• [WHAT THIS TASK INVOLVES] All of the data below is to be returned unaltered.
STORED DATA Block Start
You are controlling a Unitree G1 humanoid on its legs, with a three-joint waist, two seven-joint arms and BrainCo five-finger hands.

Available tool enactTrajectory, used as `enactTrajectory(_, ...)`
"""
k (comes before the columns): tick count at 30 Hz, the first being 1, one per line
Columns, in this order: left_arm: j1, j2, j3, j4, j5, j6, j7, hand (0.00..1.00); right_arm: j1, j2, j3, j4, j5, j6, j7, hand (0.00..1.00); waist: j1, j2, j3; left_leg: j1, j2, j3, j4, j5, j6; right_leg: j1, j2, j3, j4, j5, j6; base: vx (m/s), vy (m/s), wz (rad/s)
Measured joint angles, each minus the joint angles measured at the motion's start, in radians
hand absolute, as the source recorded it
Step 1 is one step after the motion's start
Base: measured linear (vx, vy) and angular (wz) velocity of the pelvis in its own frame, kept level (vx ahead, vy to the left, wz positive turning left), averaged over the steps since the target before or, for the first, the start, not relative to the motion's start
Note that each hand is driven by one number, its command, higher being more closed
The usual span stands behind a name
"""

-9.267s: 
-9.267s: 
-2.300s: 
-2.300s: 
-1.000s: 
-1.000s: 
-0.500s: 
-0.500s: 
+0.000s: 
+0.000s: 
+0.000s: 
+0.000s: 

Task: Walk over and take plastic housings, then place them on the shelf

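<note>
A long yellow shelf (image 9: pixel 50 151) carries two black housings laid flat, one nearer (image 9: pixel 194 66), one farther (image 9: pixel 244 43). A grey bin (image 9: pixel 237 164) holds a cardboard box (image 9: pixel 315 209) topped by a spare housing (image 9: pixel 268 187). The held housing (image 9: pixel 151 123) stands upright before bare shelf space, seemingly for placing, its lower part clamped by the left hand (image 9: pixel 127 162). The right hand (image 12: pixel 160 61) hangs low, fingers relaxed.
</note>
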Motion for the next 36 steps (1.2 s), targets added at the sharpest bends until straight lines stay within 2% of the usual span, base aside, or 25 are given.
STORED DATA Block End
• [THE COMPLETED TASK]
You are controlling a Unitree G1 humanoid on its legs, with a three-joint waist, two seven-joint arms and BrainCo five-finger hands.

Available tool enactTrajectory, used as `enactTrajectory(_, ...)`
"""
k (comes before the columns): tick count at 30 Hz, the first being 1, one per line
Columns, in this order: left_arm: j1, j2, j3, j4, j5, j6, j7, hand (0.00..1.00); right_arm: j1, j2, j3, j4, j5, j6, j7, hand (0.00..1.00); waist: j1, j2, j3; left_leg: j1, j2, j3, j4, j5, j6; right_leg: j1, j2, j3, j4, j5, j6; base: vx (m/s), vy (m/s), wz (rad/s)
Measured joint angles, each minus the joint angles measured at the motion's start, in radians
hand absolute, as the source recorded it
Step 1 is one step after the motion's start
Base: measured linear (vx, vy) and angular (wz) velocity of the pelvis in its own frame, kept level (vx ahead, vy to the left, wz positive turning left), averaged over the steps since the target before or, for the first, the start, not relative to the motion's start
Note that each hand is driven by one number, its command, higher being more closed
The usual span stands behind a name
"""

-9.267s: 
-9.267s: 
-2.300s: 
-2.300s: 
-1.000s: 
-1.000s: 
-0.500s: 
-0.500s: 
+0.000s: 
+0.000s: 
+0.000s: 
+0.000s: 

Task: Walk over and take plastic housings, then place them on the shelf

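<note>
A long yellow shelf (image 9: pixel 50 151) carries two black housings laid flat, one nearer (image 9: pixel 194 66), one farther (image 9: pixel 244 43). A grey bin (image 9: pixel 237 164) holds a cardboard box (image 9: pixel 315 209) topped by a spare housing (image 9: pixel 268 187). The held housing (image 9: pixel 151 123) stands upright before bare shelf space, seemingly for placing, its lower part clamped by the left hand (image 9: pixel 127 162). The right hand (image 12: pixel 160 61) hangs low, fingers relaxed.
</note>
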Motion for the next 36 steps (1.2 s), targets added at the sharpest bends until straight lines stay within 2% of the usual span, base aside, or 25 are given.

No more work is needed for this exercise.